● Task statement
Scan the records below for the line with "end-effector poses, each" and the line with "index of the". Repeat those two lines and every line between them exactly, and nothing else.

_____

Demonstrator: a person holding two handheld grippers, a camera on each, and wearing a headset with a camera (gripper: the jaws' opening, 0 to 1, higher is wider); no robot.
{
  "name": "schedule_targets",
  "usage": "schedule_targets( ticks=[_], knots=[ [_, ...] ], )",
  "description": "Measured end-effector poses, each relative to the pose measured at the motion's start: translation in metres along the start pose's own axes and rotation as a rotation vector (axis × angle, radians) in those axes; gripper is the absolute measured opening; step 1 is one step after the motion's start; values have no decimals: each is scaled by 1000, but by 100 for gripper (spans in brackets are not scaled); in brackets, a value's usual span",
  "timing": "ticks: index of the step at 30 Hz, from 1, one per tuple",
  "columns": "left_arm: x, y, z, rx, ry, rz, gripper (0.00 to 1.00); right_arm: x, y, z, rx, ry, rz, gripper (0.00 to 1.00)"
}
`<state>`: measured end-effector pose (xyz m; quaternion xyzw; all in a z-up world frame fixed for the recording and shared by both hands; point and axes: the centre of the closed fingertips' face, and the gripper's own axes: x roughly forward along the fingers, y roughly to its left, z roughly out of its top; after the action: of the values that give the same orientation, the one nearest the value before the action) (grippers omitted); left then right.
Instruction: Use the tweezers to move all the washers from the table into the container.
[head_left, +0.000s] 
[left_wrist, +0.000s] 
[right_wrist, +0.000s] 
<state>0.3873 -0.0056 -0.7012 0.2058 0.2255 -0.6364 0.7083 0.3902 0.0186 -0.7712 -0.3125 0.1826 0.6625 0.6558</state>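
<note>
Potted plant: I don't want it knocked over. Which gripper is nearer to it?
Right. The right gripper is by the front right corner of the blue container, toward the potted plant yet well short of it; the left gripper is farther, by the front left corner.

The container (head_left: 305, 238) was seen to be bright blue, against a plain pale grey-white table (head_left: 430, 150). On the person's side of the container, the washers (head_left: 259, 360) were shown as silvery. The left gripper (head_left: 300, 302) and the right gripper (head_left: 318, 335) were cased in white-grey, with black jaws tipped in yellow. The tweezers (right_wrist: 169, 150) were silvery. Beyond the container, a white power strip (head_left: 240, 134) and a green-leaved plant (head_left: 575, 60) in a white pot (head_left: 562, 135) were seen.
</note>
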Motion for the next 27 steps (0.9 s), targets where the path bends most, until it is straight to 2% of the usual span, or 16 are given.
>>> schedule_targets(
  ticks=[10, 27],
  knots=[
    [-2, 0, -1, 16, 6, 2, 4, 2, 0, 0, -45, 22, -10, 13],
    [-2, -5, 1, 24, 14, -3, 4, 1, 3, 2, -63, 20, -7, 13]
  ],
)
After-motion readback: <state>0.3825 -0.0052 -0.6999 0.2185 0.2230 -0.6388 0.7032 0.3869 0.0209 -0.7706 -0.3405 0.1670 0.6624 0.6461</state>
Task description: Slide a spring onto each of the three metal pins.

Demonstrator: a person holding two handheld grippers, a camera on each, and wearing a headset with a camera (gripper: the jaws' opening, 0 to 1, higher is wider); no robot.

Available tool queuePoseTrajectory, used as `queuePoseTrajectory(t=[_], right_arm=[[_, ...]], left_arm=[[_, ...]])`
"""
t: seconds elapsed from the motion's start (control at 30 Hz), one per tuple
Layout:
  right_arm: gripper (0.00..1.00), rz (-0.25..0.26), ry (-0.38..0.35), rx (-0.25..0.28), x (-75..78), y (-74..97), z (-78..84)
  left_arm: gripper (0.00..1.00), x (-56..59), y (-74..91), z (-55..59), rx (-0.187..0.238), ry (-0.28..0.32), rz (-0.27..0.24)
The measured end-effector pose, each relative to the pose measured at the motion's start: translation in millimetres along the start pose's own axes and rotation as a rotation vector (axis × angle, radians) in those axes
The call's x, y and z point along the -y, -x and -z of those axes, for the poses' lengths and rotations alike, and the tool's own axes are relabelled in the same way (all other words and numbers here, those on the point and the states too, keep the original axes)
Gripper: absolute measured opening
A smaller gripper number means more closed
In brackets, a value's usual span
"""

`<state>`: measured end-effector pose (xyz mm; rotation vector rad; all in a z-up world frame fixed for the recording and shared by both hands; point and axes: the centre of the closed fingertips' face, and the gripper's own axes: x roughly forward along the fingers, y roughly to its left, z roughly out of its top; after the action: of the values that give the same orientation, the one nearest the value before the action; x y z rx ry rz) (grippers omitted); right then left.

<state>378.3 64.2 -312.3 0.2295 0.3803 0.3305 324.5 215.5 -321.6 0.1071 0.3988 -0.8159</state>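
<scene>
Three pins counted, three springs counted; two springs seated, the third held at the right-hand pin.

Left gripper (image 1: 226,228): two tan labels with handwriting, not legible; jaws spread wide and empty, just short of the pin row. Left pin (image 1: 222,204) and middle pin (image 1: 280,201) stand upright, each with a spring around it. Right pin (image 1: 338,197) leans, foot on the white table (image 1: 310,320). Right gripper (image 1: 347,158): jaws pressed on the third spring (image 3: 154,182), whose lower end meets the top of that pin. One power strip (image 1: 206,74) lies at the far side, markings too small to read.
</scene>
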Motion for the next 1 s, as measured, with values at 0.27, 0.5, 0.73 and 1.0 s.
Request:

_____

● Written reply
  "description": "Measured end-effector poses, each relative to the pose measured at the motion's start: translation in metres along the start pose's own axes and rotation as a rotation vector (axis × angle, radians) in those axes; gripper is the absolute measured opening; step 1 is one step after the motion's start; values have no decimals: each is scaled by 1000, but by 100 for gripper (spans in brackets are not scaled); in brackets, a value's usual span",
  "timing": "ticks: index of the step at 30 Hz, from 1, one per tuple",

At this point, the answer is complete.